Y es gracias a todos estos personajes que el mensaje de la obra conecta de forma tan profunda con su público. Están aquí la libertad de elegir un futuro de XC1 y la necesidad de un entendimiento mutuo de XC2, también el estoicista eterno retorno de Gears y el cripticismo y fragmentación de mensaje de Saga pero esta es, sobre todo, una historia sobre aprender a aceptar la pérdida. El propio planteamiento del juego nos empieza a preparar, pues nos encontramos en un mundo en el que prácticamente toda su población, al completo, está constituida por soldados con una esperanza de vida máxima de diez años. No conocen otra cosa que no sea la muerte. Nacen, aprenden a combatir, caen en batalla y los más afortunados pueden cumplir su fecha de caducidad de una década con una inquietante sonrisa. Nuestros personajes están acostumbrados desde un inicio al óbito y a la partida de seres cercanos, a mirar a la parca a los ojos cada vez que deben combatir. Y el juego es consistente con ello. Mientras el grupo protagonista vaga por las tierras de Aionios encontrará en numerosas ocasiones cadáveres de soldados, de los que podrá despedir sus almas con una melodía de flauta tocada por Mio y Noah. Todo rezuma pérdida y, de nuevo sin entrar en destripes, toda la segunda mitad del juego se cimenta sobre como hilvanar y entrecruzar esa idea con las de sus obras predecesoras. Porque el futuro y las oportunidades para todos son algo que debemos poder alcanzar, aunque debamos llevar a cabo sacrificios.
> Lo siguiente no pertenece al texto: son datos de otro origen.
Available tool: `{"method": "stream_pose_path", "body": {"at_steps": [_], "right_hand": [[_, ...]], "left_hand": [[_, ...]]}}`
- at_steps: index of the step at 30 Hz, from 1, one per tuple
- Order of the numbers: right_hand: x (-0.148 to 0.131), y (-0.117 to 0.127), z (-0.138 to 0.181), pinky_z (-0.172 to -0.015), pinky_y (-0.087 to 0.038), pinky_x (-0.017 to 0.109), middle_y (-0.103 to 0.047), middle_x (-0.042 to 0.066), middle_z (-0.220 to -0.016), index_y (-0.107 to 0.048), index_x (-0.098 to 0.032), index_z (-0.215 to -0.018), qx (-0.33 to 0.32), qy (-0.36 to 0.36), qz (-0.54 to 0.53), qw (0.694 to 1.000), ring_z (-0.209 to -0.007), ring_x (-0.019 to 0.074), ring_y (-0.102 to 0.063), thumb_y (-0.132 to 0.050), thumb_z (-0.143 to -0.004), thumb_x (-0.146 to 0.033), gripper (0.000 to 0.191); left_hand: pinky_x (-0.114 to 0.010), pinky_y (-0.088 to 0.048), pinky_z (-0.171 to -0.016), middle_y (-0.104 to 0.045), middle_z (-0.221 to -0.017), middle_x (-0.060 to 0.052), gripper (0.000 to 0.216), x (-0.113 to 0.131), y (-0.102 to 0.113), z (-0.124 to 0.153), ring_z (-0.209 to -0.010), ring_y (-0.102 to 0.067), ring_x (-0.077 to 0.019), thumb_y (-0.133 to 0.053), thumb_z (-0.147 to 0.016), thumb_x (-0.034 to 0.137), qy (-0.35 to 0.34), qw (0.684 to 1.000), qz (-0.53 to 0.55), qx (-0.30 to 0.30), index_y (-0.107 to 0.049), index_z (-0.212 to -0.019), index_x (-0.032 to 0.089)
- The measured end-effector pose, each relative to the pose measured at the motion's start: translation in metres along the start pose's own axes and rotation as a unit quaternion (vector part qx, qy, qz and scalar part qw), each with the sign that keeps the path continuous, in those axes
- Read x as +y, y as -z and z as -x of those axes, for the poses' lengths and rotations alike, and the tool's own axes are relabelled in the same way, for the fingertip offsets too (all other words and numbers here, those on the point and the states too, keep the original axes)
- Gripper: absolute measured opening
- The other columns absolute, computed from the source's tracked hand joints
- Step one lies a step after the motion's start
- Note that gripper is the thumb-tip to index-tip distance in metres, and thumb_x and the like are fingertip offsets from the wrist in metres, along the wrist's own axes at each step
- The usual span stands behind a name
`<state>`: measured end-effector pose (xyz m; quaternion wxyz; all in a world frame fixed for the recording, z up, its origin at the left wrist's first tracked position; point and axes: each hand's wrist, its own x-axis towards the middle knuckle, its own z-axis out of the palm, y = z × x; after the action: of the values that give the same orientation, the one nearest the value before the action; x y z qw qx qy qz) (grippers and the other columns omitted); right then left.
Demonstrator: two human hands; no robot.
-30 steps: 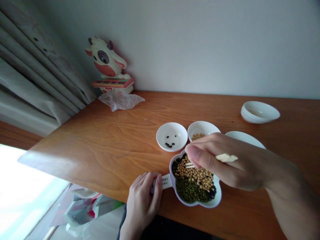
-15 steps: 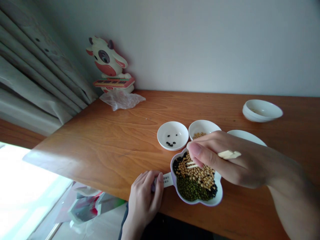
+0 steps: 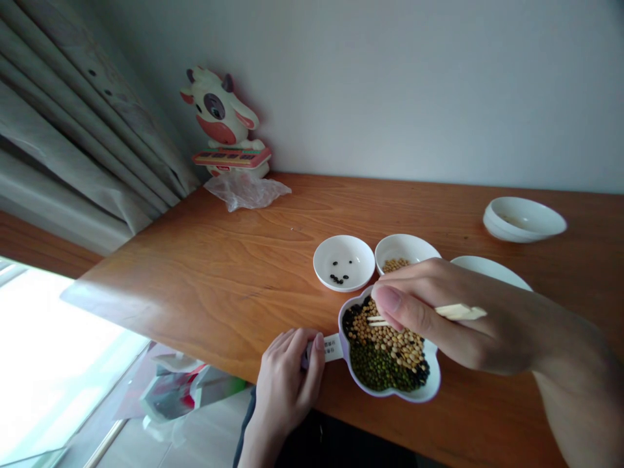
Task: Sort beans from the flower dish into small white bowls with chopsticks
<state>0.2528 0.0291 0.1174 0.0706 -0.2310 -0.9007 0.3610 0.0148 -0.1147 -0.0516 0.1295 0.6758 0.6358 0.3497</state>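
My left hand is wrapped round the handle of a lobed, purple-edged bowl near the table's front edge. Soybeans, green mung beans and black beans fill it in patches. Above the bowl, my right hand is closed on a pair of pale chopsticks, whose tips touch the soybeans. Just behind stand a white dish with several black beans, a second white dish with soybeans, and a third white dish partly hidden by my right hand.
At the back right sits a stack of white bowls. A cow-shaped toy keyboard leans at the back left wall, with a crumpled plastic bag before it. The wooden table's left edge borders a curtain and a bright window.
The whole view has shifted slightly, so things appear a little further right. Both hands keep their grips, and the chopstick tips stay among the soybeans.
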Motion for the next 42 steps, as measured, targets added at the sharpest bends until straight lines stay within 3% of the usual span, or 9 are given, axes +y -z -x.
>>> {"method": "stream_pose_path", "body": {"at_steps": [20, 42], "right_hand": [[0.0003, -0.0009, 0.0028, -0.057, -0.035, 0.028, -0.057, -0.003, -0.063, -0.056, -0.019, -0.075, 0.018, -0.024, -0.015, 0.999, -0.054, 0.0092, -0.048, -0.046, -0.116, -0.050, 0.051], [0.0016, -0.0034, 0.0006, -0.057, -0.030, 0.032, -0.057, -0.003, -0.064, -0.053, -0.020, -0.075, 0.011, -0.012, 0.001, 1.000, -0.055, 0.0095, -0.048, -0.045, -0.116, -0.048, 0.050]], "left_hand": [[-0.030, -0.048, -0.070, -0.069, -0.080, -0.002, 0.022, -0.0009, -0.0005, 0.0005, -0.073, -0.066, -0.0189, -0.051, -0.113, 0.028, 0.004, 1.000, 0.001, -0.003, -0.065, -0.096, 0.023], [-0.031, -0.049, -0.070, -0.070, -0.081, -0.002, 0.021, -0.0003, 0.0001, 0.0011, -0.074, -0.067, -0.0196, -0.051, -0.113, 0.028, 0.004, 1.000, 0.004, -0.003, -0.064, -0.097, 0.023]]}}
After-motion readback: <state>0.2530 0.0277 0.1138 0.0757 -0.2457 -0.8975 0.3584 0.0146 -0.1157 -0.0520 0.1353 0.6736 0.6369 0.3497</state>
Para concluir, vais a permitir a quien suscribe este artículo ponerse en una onda marcadamente personal, por una vez y sin que sirva de precedente. Siempre he creído que la principal cualidad que debemos valorar en el arte es la capacidad de afectar a nuestras emociones, de hacernos sentir algo especial y único. No en un sentido melodramático y tramposo, sino genuino. Y Xenoblade Chronicles 3 lo consigue de sobra. Me he sorprendido a mí mismo riendo en voz alta con algunas de las irreverentes intervenciones de Eunie y Taion, preocupándome genuinamente de la estabilidad mental y psicológica de Lanz o Sena y, sobre todo, absolutamente conquistado por Noah y Mio. Su clímax emocional del quinto capítulo me dejó temblando como a un niño pequeño y soy perfectamente consciente de que el final de este videojuego se quedará conmigo, muy dentro, durante mucho, mucho tiempo. Más allá de que cierre de una forma o de otra la trama, su capacidad de desbordar emoción es abrumadora y eso es algo que, inevitablemente, me enamora. ¿El mejor jrpg de Nintendo Switch? ¿El GOTY? A quién le importa eso. Son categorías completamente vacías, palabras extremadamente vanas para hablar de algo tan grande, de una obra que tiene tanto trabajo, tanto cariño detrás, y que ha sido capaz de enseñarnos un mundo tan rico, una historia tan trágica y, sobre todo, unos personajes tan valiosos. Porque este Xenoblade es el pináculo creativo de Tetsuya Takahashi, pero también, y por encima de todo, es la dilecta e inolvidable historia de Mio, Noah y sus compañeros.